■ Directions: Word for word, give the data again without its pictures.

■ Data shown:

-*-*-

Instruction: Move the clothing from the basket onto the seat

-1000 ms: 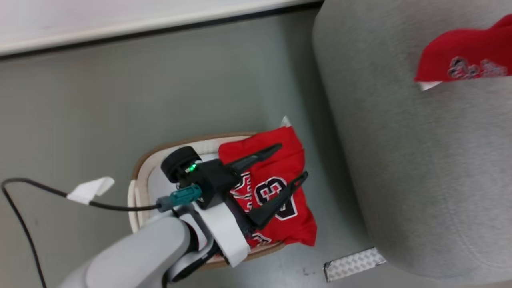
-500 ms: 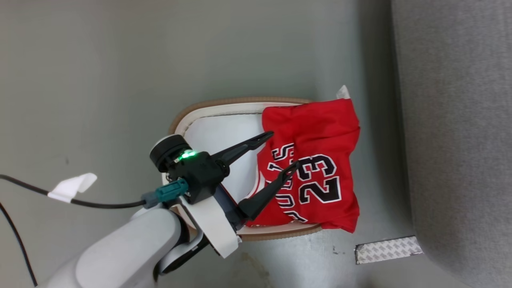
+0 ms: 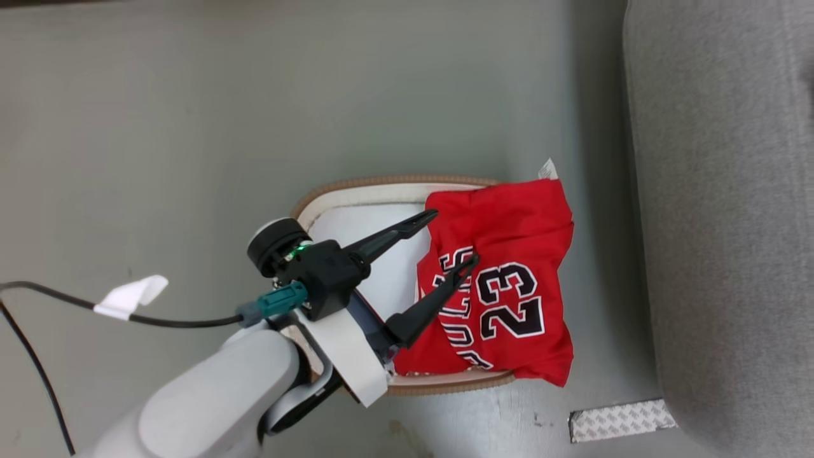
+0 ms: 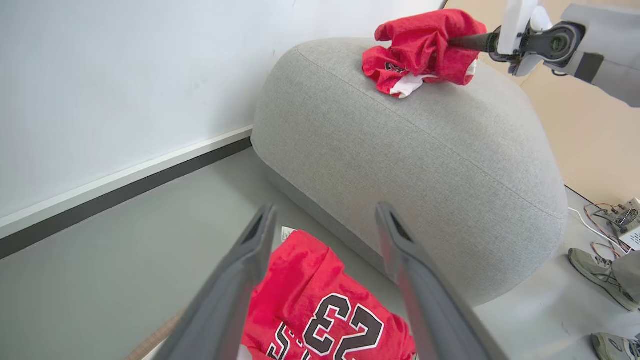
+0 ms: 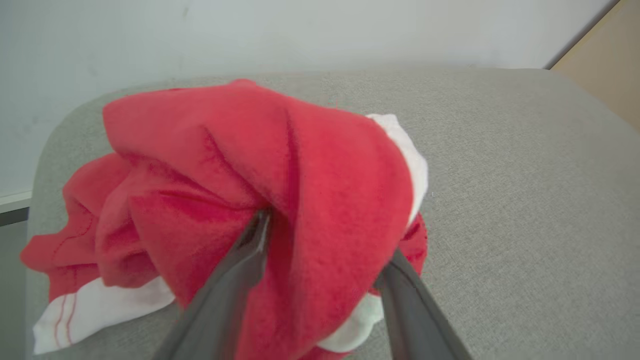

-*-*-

■ Completed task:
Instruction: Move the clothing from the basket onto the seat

-1000 ms: 
-500 ms: 
+0 ms: 
+0 ms: 
+0 ms: 

There is no more to the exercise.